"We will go in search of adventures," said Rollo.

"Yes," said Mr. George, "and if we lose our way, we shall be likely to have some adventures, for we cannot speak Dutch to inquire for it."

"Never mind," said Rollo, "I'm not afraid. We will be careful which way we go."

So they went out and took quite a long ramble through the town. The first aspect of the streets struck them with astonishment. The space was now more than half filled with docks and basins, and with canals in which ships and boats of every kind were moving to and fro. In fact almost every street consisted one half of canal, and one half of road way, so that in going through it you could have your choice of going in a boat or in a carriage. The water part of the streets was crowded densely with vessels, some of them of the largest size, for the water was so deep in the canals that the largest ships could go all about the town.
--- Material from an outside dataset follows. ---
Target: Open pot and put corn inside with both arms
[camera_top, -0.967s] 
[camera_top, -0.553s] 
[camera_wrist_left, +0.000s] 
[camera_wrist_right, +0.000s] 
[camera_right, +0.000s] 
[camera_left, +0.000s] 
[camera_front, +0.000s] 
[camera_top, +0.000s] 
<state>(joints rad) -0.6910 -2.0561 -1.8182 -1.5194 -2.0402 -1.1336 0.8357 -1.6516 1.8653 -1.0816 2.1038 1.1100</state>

It was curious to observe the process of loading and unloading these vessels, opposite to the houses where the merchants who owned them lived. These houses were very large and handsome. The upper stories were used for the rooms of the merchant and his family, and the lower ones were for the storage of the goods. Thus a merchant could sit at his parlor window with his family about him, could look down upon his ship in the middle of the street before his house, and see the workmen unlading it and stowing the goods safely on his own premises, in the rooms below.
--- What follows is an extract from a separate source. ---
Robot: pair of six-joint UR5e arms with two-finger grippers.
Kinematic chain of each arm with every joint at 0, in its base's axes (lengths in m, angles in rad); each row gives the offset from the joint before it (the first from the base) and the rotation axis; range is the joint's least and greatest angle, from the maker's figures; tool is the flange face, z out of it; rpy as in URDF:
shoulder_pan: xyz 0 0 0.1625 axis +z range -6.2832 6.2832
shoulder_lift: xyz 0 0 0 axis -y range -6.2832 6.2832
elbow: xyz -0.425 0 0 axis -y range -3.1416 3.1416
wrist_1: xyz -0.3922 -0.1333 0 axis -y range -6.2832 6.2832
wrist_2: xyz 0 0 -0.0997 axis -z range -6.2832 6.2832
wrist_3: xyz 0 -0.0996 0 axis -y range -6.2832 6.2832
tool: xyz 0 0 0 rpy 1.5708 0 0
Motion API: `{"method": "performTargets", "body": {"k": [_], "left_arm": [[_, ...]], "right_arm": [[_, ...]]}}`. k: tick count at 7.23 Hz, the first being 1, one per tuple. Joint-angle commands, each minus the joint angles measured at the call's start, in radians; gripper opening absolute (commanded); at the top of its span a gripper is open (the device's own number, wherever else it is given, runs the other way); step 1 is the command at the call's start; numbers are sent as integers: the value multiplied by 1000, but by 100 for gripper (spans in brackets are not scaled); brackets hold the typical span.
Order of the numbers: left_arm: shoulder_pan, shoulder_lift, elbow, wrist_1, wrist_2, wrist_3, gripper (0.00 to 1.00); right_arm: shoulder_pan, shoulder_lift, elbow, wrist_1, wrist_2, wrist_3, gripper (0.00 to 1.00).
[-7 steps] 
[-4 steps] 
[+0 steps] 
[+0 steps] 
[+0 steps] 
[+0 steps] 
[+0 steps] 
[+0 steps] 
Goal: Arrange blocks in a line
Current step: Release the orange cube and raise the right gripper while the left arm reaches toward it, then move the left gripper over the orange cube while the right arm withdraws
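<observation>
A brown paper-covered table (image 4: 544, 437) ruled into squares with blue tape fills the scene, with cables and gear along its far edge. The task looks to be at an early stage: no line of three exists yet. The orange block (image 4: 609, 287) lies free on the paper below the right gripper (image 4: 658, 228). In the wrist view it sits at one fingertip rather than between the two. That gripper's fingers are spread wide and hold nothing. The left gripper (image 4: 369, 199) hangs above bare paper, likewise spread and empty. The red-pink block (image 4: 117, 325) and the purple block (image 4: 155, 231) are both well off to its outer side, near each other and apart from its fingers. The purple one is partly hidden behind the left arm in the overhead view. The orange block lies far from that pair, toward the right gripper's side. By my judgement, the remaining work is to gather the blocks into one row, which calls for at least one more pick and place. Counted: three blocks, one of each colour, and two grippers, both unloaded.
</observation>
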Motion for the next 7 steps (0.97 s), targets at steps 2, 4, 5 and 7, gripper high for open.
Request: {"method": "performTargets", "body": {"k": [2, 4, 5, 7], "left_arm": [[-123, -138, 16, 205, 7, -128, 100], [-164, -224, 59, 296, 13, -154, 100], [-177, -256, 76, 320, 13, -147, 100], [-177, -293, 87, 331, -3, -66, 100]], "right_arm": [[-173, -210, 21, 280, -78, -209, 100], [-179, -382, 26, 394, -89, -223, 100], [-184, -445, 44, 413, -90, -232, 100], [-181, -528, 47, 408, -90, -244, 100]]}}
In some of the streets the canal was in the centre, and there was a road way along by the houses on each side. In others there was a road way only on one side, and the walls of the houses and stores rose up directly from the water's edge on the other. It was curious, in this case, to see the men in the upper stories of these stores, hoisting goods up from the vessels below by means of cranes and tackles projecting from the windows.
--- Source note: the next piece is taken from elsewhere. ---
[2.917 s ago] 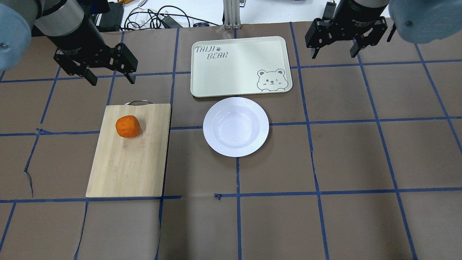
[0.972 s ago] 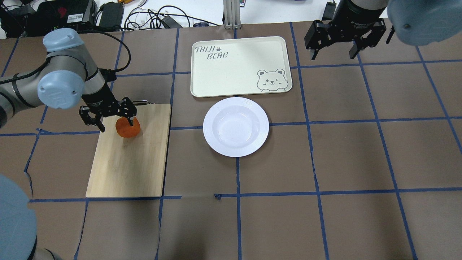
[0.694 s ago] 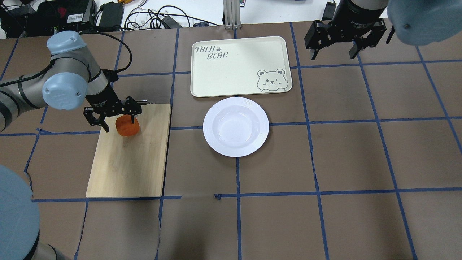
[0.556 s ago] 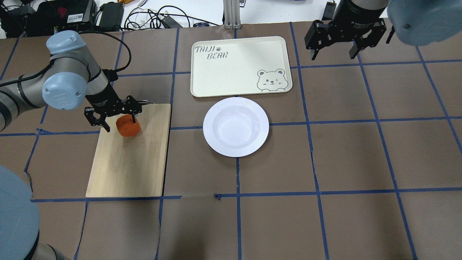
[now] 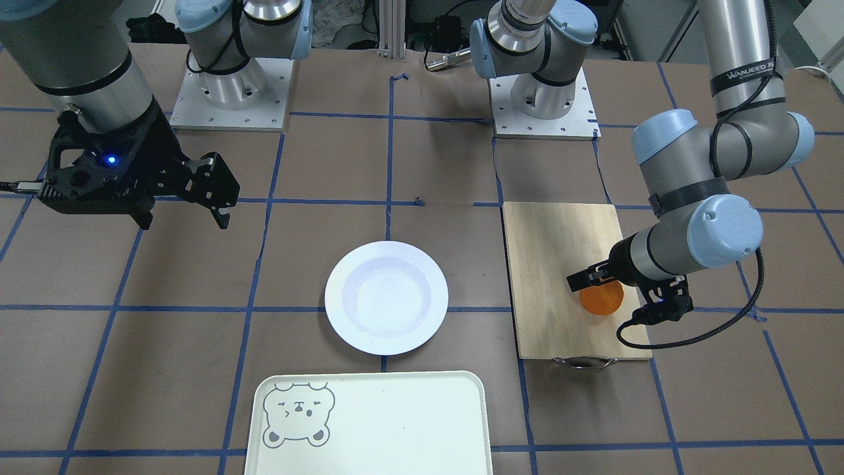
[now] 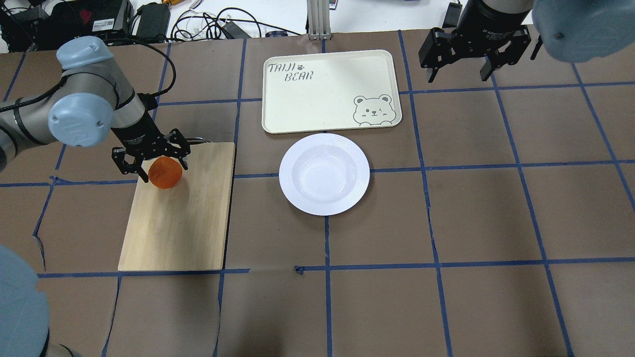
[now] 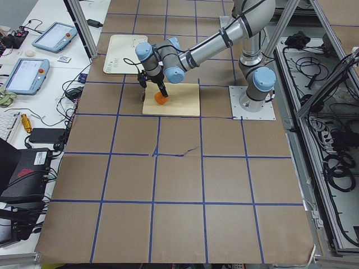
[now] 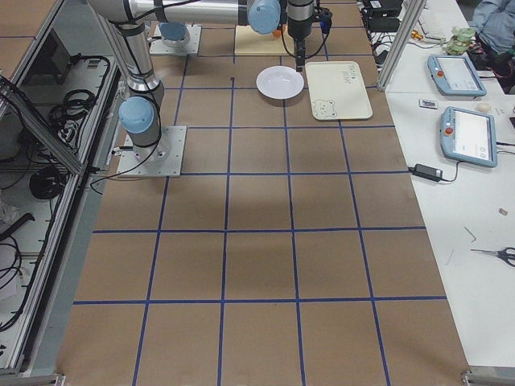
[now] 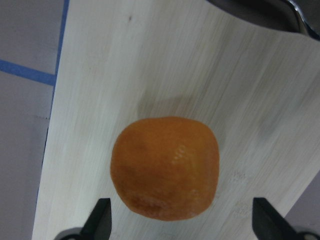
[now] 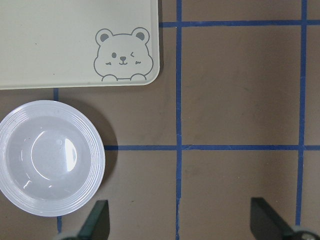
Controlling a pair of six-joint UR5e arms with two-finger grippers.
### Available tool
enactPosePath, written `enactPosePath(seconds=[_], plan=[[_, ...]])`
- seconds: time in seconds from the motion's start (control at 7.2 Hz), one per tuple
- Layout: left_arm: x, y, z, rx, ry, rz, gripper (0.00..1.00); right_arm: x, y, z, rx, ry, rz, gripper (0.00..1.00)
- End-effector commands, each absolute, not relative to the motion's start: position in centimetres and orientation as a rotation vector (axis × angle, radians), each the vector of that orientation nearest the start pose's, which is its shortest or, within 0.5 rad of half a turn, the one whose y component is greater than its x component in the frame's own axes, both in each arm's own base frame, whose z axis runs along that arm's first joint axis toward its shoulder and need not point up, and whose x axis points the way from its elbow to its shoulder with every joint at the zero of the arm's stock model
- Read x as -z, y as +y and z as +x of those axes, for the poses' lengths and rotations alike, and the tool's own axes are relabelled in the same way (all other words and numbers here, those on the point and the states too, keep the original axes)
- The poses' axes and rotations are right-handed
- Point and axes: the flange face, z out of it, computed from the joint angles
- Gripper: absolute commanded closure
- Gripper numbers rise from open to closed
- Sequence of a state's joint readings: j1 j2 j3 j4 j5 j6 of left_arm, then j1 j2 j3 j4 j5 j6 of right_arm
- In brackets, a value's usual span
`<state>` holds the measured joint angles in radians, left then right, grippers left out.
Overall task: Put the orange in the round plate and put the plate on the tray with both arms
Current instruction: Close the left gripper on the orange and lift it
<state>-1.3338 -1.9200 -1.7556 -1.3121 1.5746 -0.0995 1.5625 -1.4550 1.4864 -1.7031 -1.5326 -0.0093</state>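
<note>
The orange lies on the far end of a wooden cutting board. My left gripper is lowered over it, open, one finger on each side. In the left wrist view the orange fills the middle, and both fingertips stand apart from it, the left one closer. The white round plate sits empty mid-table, just in front of the bear tray. My right gripper hangs open and empty, high beside the tray's right end.
The cutting board's metal handle points away from me. Cables and electronics lie beyond the table's far edge. Blue tape lines cross the brown table cover.
The left arm has come down from the back and put its open fingers around the orange. Over the last second the orange has shifted a little to the left on the board. The right arm stays still.
</note>
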Motion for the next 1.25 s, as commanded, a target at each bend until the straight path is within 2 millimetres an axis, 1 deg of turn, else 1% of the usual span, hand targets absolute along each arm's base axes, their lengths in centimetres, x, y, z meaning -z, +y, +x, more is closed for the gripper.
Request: enactPosePath(seconds=[0.0,0.28,0.56,0.69,0.83,0.97,1.11], plan=[[-22.6,-57.0,0.2,-0.463,3.081,-0.499,0.00,-48.3,-55.2,13.3,0.155,3.100,-0.005,0.00],[-21.8,-57.4,0.3,-0.475,3.082,-0.496,0.00,-48.2,-55.1,13.3,0.150,3.100,-0.003,0.00],[-20.3,-58.5,0.5,-0.408,3.088,-0.495,0.00,-48.2,-55.1,13.3,0.148,3.100,-0.003,0.00],[-19.9,-59.1,0.6,-0.360,3.098,-0.498,0.00,-48.2,-55.1,13.2,0.148,3.101,0.000,0.00],[-19.7,-59.1,0.6,-0.362,3.100,-0.501,0.00,-48.1,-55.2,13.2,0.143,3.102,0.000,0.00],[-19.8,-59.1,0.5,-0.362,3.099,-0.526,0.50,-47.8,-55.0,13.2,0.139,3.101,0.000,0.00],[-20.1,-59.0,0.5,-0.366,3.096,-0.533,0.85,-47.5,-55.0,13.0,0.132,3.101,0.002,0.00]])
There was one arrangement in the streets which Rollo at first condemned, as decidedly objectionable in his mind, and that was, that the sidewalks were smooth and level with the pavement of the street, differing only from the street by being paved with bricks, while the road way was paved with stone.

"I think that that is a very foolish plan," said Rollo.

"I should not have expected so crude a remark as that from so old and experienced a traveller as you," said Mr. George.

"Why, uncle George," said Rollo. "It is plainly a great deal better to have the sidewalk raised a little, for that keeps the wheels of the carts and carriages from coming upon them. Besides, there ought to be a gutter."